ABOUT THIS EXERCISE -
The answer must be every line from the listing that holds the string "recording".

────────

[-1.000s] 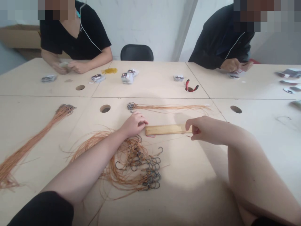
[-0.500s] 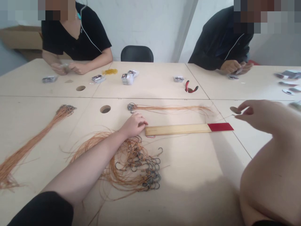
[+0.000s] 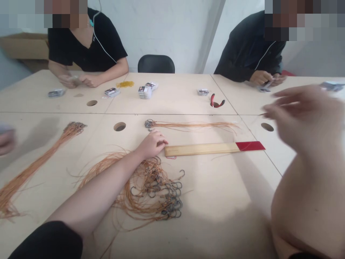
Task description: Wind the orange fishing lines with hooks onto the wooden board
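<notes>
Left hand (image 3: 151,144) rests fingers-down on the left end of the ruler (image 3: 205,148), beside the hook pile (image 3: 159,190); right hand (image 3: 302,115) raised, blurred, grip cannot be told

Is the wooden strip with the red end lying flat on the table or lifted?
Flat. The wooden strip lies along the table, left hand touching its near end.

Pale table (image 3: 215,223): tangled hooked cords (image 3: 151,189) near front edge, wooden ruler (image 3: 205,148) mid-table, red pliers (image 3: 217,101) toward far edge
</notes>
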A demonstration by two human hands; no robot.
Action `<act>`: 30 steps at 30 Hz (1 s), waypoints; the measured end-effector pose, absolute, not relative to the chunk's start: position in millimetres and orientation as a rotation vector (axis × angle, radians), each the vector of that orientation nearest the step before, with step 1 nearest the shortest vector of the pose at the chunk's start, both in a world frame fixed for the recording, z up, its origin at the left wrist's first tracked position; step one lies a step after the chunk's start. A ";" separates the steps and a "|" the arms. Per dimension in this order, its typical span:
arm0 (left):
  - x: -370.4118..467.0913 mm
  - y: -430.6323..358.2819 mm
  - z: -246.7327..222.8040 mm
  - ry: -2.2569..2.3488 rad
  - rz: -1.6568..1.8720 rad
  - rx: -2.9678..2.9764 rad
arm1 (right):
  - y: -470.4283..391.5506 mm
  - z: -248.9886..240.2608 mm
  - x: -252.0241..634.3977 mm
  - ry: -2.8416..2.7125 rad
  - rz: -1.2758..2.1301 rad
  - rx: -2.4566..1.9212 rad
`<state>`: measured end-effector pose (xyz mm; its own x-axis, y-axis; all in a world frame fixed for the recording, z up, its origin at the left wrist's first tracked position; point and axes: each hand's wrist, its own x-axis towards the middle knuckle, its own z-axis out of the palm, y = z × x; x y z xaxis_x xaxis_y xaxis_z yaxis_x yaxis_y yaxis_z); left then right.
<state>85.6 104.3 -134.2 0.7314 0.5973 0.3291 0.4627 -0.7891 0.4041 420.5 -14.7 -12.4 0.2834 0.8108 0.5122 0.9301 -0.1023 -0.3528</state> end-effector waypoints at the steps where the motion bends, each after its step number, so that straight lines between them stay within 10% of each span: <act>1: 85.7 104.4 -134.0 0.831 0.646 2.642 | -6.6 -17.1 407.5 -1.670 -0.081 -1.896; 8: 85.3 106.0 -134.3 0.822 0.629 2.645 | 31.6 -72.0 328.9 -2.359 0.738 -1.566; 30: 85.3 106.1 -135.9 0.793 0.668 2.652 | 35.1 -138.6 281.0 -2.320 0.127 -1.288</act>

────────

SOLVED EXERCISE -
Action `<act>`: 30 steps at 30 Hz (1 s), waypoints; the measured end-effector pose, absolute, not relative to the chunk's start: position in millimetres and orientation as a rotation vector (axis × angle, radians), each the vector of that orientation nearest the step before, with step 1 nearest the shortest vector of the pose at the chunk's start, both in a world frame fixed for the recording, z up, its origin at the left wrist's first tracked position; step one lies a step after the chunk's start. A ";" separates the steps and a "|" the arms. Per dimension in this order, its typical span:
`<state>`: measured end-effector pose (xyz mm; its own x-axis, y-axis; all in a world frame fixed for the recording, z up, its origin at the left wrist's first tracked position; point and axes: each hand's wrist, its own x-axis towards the middle knuckle, its own z-axis out of the palm, y = z × x; x y z xaxis_x xaxis_y xaxis_z yaxis_x yaxis_y yaxis_z); left then right.

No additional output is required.